I thought so too, but the other way around is always folded to smed3 it seems

foad added inline comments.Feb 24 2023, 7:36 AM
llvm/lib/Target/AMDGPU/AMDGPUInstructions.td
293

That raises the question, why aren't both ways folded to smed3?

Pierre-vh added inline comments.Feb 28 2023, 1:32 AM
llvm/lib/Target/AMDGPU/AMDGPUInstructions.td
293

I am not sure if this is intentional or if it's a missed opportunity
@arsenm is there any reason why we can't fold smax/smin into med3 like we do for smin/smax?

arsenm added inline comments.Feb 28 2023, 5:24 AM
llvm/lib/Target/AMDGPU/AMDGPUInstructions.td
293

We have the two cases handled in IntMed3Pat already. I guess that just wasn't applied to the 16-bit case? IIRC the 16-bit med3 was introduced after 16-bit min/max so it likely got missed whenever that happened

293

Actually we have a separate Int16Med3Pat which handles both cases?

Pierre-vh marked 2 inline comments as done.Mar 2 2023, 12:41 AM
Pierre-vh added inline comments.
llvm/lib/Target/AMDGPU/AMDGPUInstructions.td
293

That's separate, I meant the smed3 DAG op not the instruction.
We only seem to match min(max(x, K0), K1), K0 < K1 -> med3(x, K0, K1) currently. Should we also be matching the commuted version?

Then the pattern can just use smed3 directly and doesn't need this PatFrag.

arsenm added inline comments.Mar 2 2023, 5:01 AM
llvm/lib/Target/AMDGPU/AMDGPUInstructions.td
293

Yes, the combine should match both versions

Pierre-vh added inline comments.Mar 2 2023, 5:06 AM
llvm/lib/Target/AMDGPU/AMDGPUInstructions.td
293

Is this correct for the commuted version?

max(min(x, K0), K1), K1 < K0 ->  med3(x, K0, K1)

(= keep the max rhs < min rhs and don't just swap opcodes)

Pierre-vh updated this revision to Diff 501851.Mar 2 2023, 6:45 AM
Pierre-vh marked an inline comment as done.

Rebase on D145159

llvm/lib/Target/AMDGPU/AMDGPUInstructions.td
293

Gentle ping (low priority review but it'd still be nice to land it and get it out of the review stack)

foad accepted this revision.Mar 14 2023, 6:38 AM

LGTM.

llvm/lib/Target/AMDGPU/SIInstructions.td
2929

You have added trailing whitespace on a few lines in this file.

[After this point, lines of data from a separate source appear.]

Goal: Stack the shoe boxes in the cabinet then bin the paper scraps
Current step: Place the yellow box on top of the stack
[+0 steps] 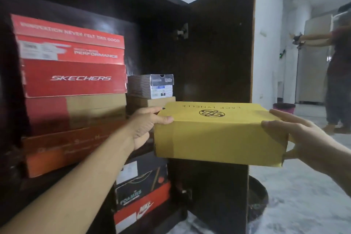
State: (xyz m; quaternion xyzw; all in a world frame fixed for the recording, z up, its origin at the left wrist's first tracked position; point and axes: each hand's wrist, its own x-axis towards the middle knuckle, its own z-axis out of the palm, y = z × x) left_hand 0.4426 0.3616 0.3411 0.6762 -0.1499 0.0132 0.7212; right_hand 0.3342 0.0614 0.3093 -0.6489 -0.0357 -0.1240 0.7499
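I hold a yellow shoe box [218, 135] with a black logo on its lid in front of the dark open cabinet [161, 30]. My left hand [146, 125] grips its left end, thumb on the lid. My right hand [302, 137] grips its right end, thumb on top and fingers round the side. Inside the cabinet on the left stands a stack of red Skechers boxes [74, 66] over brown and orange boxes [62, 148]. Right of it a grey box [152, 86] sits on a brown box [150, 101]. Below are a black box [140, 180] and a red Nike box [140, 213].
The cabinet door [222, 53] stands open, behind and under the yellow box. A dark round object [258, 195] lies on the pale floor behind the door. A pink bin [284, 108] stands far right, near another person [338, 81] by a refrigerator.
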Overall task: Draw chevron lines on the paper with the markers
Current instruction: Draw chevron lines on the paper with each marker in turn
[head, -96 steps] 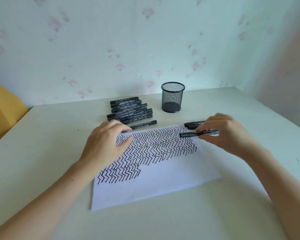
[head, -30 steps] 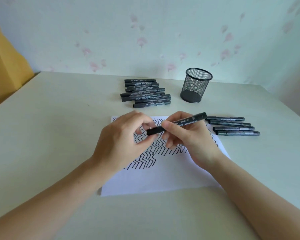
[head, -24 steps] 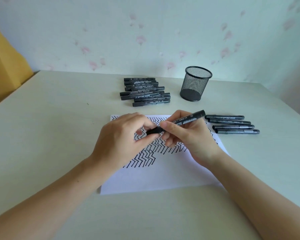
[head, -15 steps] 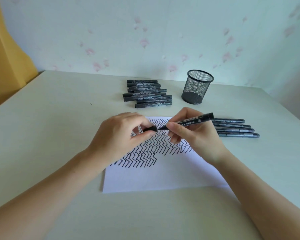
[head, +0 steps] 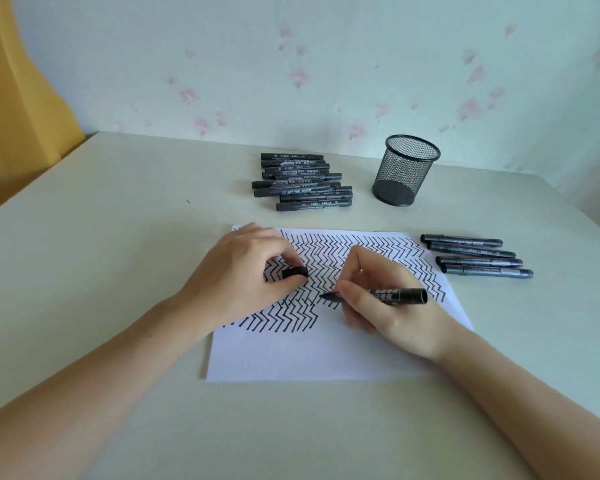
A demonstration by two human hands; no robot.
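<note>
A white sheet of paper lies on the table, its upper part filled with black chevron rows. My right hand grips an uncapped black marker, tip pointing left and resting near the lower edge of the drawn rows. My left hand rests on the paper's left part and pinches the marker's black cap between thumb and fingers.
A pile of several black markers lies beyond the paper. A black mesh pen cup stands to their right. Several more markers lie right of the paper. A wall runs behind the table; yellow cloth hangs at far left.
The cap has come off the marker: my left hand pulled it away to the left, and my right hand lowered the uncapped marker's tip towards the paper.
</note>
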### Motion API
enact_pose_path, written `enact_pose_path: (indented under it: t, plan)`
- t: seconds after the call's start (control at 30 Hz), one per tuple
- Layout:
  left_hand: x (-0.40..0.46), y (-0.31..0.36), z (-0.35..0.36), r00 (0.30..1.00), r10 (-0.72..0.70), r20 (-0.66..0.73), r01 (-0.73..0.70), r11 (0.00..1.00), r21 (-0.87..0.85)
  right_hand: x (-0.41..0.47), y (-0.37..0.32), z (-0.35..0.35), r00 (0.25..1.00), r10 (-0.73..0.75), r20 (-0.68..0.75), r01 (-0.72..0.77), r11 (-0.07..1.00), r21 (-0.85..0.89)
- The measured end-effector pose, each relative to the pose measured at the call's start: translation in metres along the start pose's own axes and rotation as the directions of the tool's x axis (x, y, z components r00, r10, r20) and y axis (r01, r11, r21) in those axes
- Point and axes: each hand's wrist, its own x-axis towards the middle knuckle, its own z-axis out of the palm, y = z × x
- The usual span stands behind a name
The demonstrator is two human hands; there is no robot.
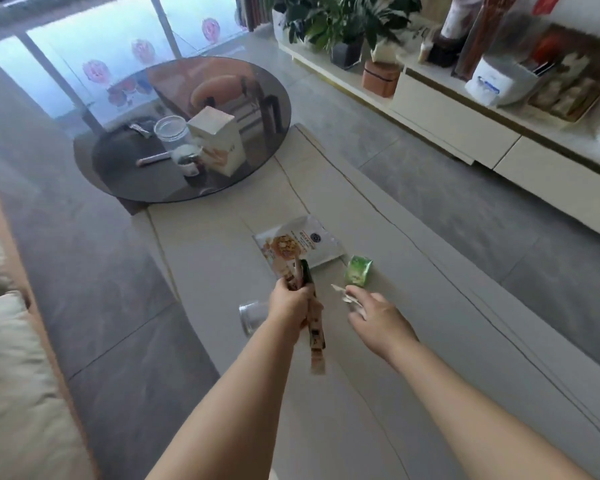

This revision is now accepted and ready to land.Mar 14 2023, 6:38 AM
This revision was landed with ongoing or failed builds.Mar 15 2023, 1:36 AM
This revision was automatically updated to reflect the committed changes.
Pierre-vh marked an inline comment as done.
foad added inline comments.Mar 30 2023, 1:47 AM
llvm/lib/Target/AMDGPU/SIInstructions.td
2931

Looking at this again, I don't think these patterns match what the instruction does. The instruction puts the two 8-bit results in bits [15..8] and [7..0], not in bits [23..16] and [7..0].

Pierre-vh added inline comments.Mar 30 2023, 1:52 AM
llvm/lib/Target/AMDGPU/SIInstructions.td
2931

Oh I see, right. Not sure what the right pattern is then. All of the patterns are wrong in that case.
Maybe it needs to match an additional trunc to v2i8 after the build_vector?

Pierre-vh added inline comments.Mar 30 2023, 5:07 AM
llvm/lib/Target/AMDGPU/SIInstructions.td
2931

I took a look and adding a trunc <2xi16> to <2xi8> causes the following:

  • DAG uses bitwise operations instead in the first testcase, I think that can still be matched easily.
  • GISel on the other hand doesn't seem to pack the values in 16 bits and returns 2 vgprs each containing 8 bits.
    • Without the trunc though it still packs both 16 bit values in one register.

I think some GISel work may be needed, or we shouldn't use a trunc.